ひとつは、選べると言いつつ、最初の一杯は太麺を食べさせようとしている、というサービスの皮をかぶった店主のエゴという可能性。その店は替え玉が細麺しか選べないということなので、あり得る。だが、ほかの客が同じことを問われて、細麺と答えても一回で済んでいる。これは違う。

外国人の方なので、まだ日本語が聞きなれていないという可能性。

もう半年ぐらい見ているがずっといる。それでも片言の程度が同じくらいのように思える(悪く言えば成長していない)。いつまでたっても日本語がうまくならない外国人もいっぱいいるので、十分あり得る。だが、これも結局は先ほどと同じ理由で、否定できる。

他の人が注文した時、彼は聞き返さないのである。

それを鑑みるに、どう考えても原因は僕のほうにあるのだ。

しかし、どれだけ、滑舌が悪ければ、ホソが、フトで伝わるのだろう。

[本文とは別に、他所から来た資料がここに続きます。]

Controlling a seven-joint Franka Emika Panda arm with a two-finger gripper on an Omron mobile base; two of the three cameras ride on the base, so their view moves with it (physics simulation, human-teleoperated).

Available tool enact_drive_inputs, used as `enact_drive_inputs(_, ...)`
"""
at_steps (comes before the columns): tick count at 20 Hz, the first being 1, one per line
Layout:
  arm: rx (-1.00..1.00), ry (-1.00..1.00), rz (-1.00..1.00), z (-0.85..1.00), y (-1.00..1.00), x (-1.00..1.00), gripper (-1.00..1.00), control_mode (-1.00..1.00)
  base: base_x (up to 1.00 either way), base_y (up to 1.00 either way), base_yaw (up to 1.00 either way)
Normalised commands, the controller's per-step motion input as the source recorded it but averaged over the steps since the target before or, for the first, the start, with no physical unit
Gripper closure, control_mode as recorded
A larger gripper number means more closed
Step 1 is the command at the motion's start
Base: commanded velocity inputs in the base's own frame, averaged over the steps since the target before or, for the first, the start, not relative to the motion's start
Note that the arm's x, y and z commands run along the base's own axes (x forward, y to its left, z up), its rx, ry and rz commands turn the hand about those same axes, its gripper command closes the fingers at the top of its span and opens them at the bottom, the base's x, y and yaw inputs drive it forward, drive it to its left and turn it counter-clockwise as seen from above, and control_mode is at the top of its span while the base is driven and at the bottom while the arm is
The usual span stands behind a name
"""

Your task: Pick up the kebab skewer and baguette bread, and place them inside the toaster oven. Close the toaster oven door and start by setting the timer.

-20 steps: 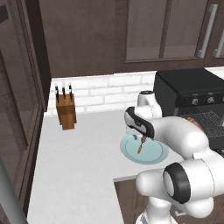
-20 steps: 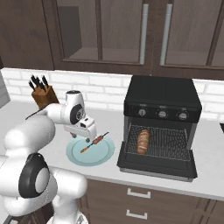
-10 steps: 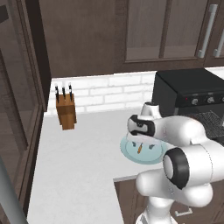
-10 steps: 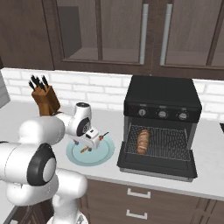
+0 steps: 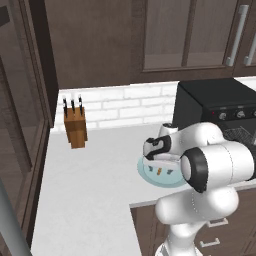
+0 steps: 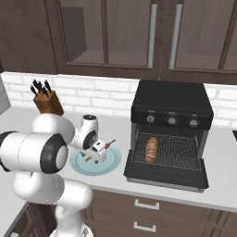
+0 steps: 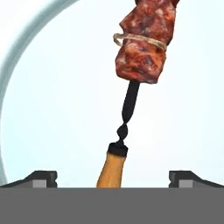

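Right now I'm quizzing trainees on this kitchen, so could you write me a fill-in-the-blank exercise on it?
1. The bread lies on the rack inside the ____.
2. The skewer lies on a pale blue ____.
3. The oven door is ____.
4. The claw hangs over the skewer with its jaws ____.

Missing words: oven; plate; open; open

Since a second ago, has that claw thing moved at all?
Yes. The gripper has dropped toward the plate, jaws open over the kebab skewer; the knife block stays put.
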Motion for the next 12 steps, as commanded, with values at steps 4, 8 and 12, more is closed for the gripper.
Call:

謎である。

別にここでも、もう太麺でいいや、と思う気もしてくる。

しかしそうなったらそうなったで恐ろしいものを想像する。

「細麺と太麺アリマス、どっちシマスカ?」

 

「太麺で」

「ホソメンネ?」

「ふ・と・め・ん!」

ここまでくると、もはや僕の声は、麺を選べない声なのではないか、と思ってしまう。

僕は海外に住んだ経験も、海外で働いた経験もないので、母国でない場所で働く外国人はそれだけで尊敬してしまう。言葉だって片言でも注文が取れる時点でスゴイ。僕にはとても真似できない。だから僕の日本語が聞き取りにくいせいで、よく聞こえないのかもしれない。ならば寛大になろう。

そうは思うのだが、毎回毎回聞かれる身にもなってほしい。恥ずかしいのである。高らかに麺の好みなんか、言いたくない。

本当はどっちでもいい。

選ばなくて済むのならそれでいい。

僕にとっては大事なことではない。

大事なことだから二回いう、などという言葉があるが、裏を返せば大事でないことは二度も言いたくないのである。

ごはんにこだわりのある人はきっと何度でも言って、注文をするだろう。僕は少し、そういうこだわりに憧れてもいる。でも、途中であきらめてしまうことのほうが多い。

伝わらない声がもどかしい。

ごはんの注文ならまだしも、愛の告白とかを聞き返されたら、大事であっても、あきらめてしまいそうだ。君が好きだと、二回もいうのは、それはそれで恥ずかしい。

大事であっても、

大事じゃなくても、伝えたいことは、できれば、一回で。

 

「細麺と太麺アリマス、どちらにしますか?」

「太麺で」

「ホソメン?」

「ええ、細麺で」(にやり)

二度も言いたくなくないからこそ、こういうパターンでいつか、尊敬する片言の外国人の、鼻を明かしてやろう、などと目論んでいる今日この頃なのだった。